A faithful copy of the data is the goal; set it down exactly, without the images.

▶ [AVAILABLE DATA]:

======

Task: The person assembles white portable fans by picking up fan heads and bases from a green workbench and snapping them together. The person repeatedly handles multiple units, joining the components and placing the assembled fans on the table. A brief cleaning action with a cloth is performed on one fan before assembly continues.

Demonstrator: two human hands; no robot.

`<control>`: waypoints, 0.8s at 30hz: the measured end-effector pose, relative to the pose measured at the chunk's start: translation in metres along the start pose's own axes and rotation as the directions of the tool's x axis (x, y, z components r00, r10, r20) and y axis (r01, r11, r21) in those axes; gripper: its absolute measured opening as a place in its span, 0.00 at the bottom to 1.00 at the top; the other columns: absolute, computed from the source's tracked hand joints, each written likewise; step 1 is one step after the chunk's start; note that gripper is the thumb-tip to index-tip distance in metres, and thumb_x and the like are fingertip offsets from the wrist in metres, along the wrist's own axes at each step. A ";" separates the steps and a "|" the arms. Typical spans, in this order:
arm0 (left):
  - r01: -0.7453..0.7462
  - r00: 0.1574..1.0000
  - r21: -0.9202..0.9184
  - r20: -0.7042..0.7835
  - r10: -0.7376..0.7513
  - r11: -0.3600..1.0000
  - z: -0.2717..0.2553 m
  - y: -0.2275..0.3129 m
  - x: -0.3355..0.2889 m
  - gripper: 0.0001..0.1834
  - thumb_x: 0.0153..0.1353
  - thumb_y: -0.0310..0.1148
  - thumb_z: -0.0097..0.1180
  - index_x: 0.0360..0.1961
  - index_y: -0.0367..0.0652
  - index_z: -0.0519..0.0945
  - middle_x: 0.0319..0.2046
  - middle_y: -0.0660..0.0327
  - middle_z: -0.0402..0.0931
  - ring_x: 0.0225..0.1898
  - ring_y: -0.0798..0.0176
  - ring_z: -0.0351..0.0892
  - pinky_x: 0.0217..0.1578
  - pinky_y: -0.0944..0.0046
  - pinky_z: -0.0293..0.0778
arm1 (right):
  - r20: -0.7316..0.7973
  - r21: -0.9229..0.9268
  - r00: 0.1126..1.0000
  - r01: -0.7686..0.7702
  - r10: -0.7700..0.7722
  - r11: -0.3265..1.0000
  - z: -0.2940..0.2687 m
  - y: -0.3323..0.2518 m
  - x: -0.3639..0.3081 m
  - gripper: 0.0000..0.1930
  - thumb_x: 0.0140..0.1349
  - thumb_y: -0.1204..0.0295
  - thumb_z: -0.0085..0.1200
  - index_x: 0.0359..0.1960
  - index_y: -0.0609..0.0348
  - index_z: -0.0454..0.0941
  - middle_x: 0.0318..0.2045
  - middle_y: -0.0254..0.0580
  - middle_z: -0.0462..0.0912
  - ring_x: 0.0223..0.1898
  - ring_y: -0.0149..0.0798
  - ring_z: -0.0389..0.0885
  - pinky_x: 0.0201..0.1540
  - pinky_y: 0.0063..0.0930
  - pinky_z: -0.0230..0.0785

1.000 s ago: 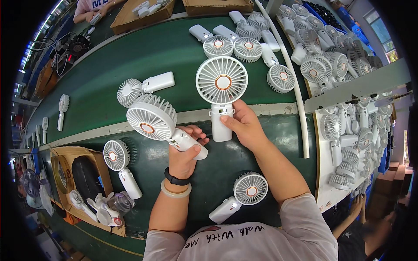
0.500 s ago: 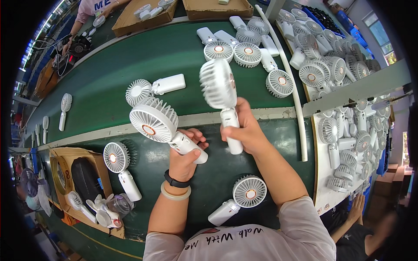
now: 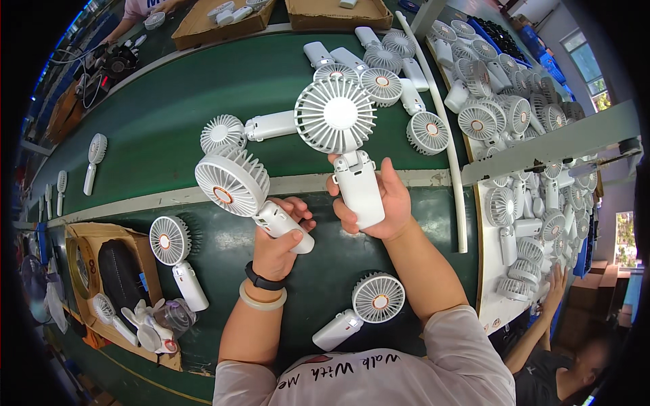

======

▶ [RESULT OF THIS TASK]:
Task: The person assembles white portable fans by picking up fan heads and bases from a green workbench and snapping them together. The person repeatedly handles multiple units, joining the components and placing the assembled fans on the table. A brief cleaning action with a cloth is performed on one fan before assembly continues.

Demonstrator: two human hands; no robot.

`<control>`: waypoints, 0.8s at 30hz: the measured end-effector pose, relative to the pose measured at the chunk's start: translation in metres along the start pose's own axes and rotation as the directions of the tool's x axis (x, y, z components r00, r10, r20) and y axis (r01, r11, r21) in those axes; gripper: its absolute measured opening as a place in its span, 0.00 at the bottom to 1.00 at the top; the other columns: absolute, computed from the source's tracked hand joints, each written likewise; step 1 is one step after the chunk's start; note that gripper is the thumb-tip to index-tip distance in metres, and thumb_x and the like are fingertip offsets from the wrist in metres, along the wrist's own axes at each step. A ";" separates the steps and a "|" the arms. Typical spans, in this order:
arm0 (left):
  - r01: -0.7453..0.7462
  - r00: 0.1574..1.0000
  - r21: -0.9202..0.9184
  - r20: -0.7042..0.7835
  - r10: -0.7376..0.7513
  - r11: -0.3600..1.0000
  - z: -0.2717..0.2553 m
  - y: -0.2275..0.3129 m
  - x: -0.3355..0.2889 m
  - gripper: 0.0001..0.1834
  - thumb_x: 0.0153..0.1353
  - thumb_y: -0.0310..0.1148
  - thumb_z: -0.0097..0.1180
  - index_x: 0.0360..0.1961
  - index_y: -0.0367..0.0652
  - index_z: -0.0519..0.0945
  - middle_x: 0.0319..0.2046
  - middle_y: -0.0660..0.0327
  - middle_z: -0.0402..0.0931
  - ring_x: 0.0225..0.1898
  - ring_y: -0.0798..0.0176
  - ring_z: -0.0351..0.0892
  - pinky_x: 0.0217..0.1578
  - pinky_y: -0.0944..0.0046
  - pinky_z: -0.0293..0.0778
arm1 (right):
  - r20: -0.7316..0.7973
  - r21: -0.9229..0.9268
  - r00: 0.1126..1.0000
  - r01: -0.7686..0.7702
  - r10: -0.7700..0.7722
  - r11: -0.3265..1.0000
  - z: -0.2940..0.2687 m
  - y: -0.3323..0.2518 m
  - x: -0.3639..0.3081 m
  - gripper: 0.0000..0.1930
  - thumb_x: 0.0140..0.1349
  - thumb_y: -0.1204..0.0295
  - thumb_z: -0.0085..0.1200
  - index_x: 0.0359..0.1960
  - index_y: -0.0609..0.0348
  - index_z: -0.0454..0.0941
  - middle_x: 0.0318..0.2045
  - middle_y: -0.0254..0.0580
  - middle_z: -0.0462..0.0912
  - ring_x: 0.0223..0.1898
  - ring_y: -0.0149..0.0798
  - ring_z: -0.0389..0.0885
  - pinky_x: 0.0201..0.1540
  - pinky_y: 0.0063..0.0930
  - pinky_z: -0.0230..0.0785

1.000 s ago: 
0.500 s ago: 
now: 

The exercise requires no additional answer.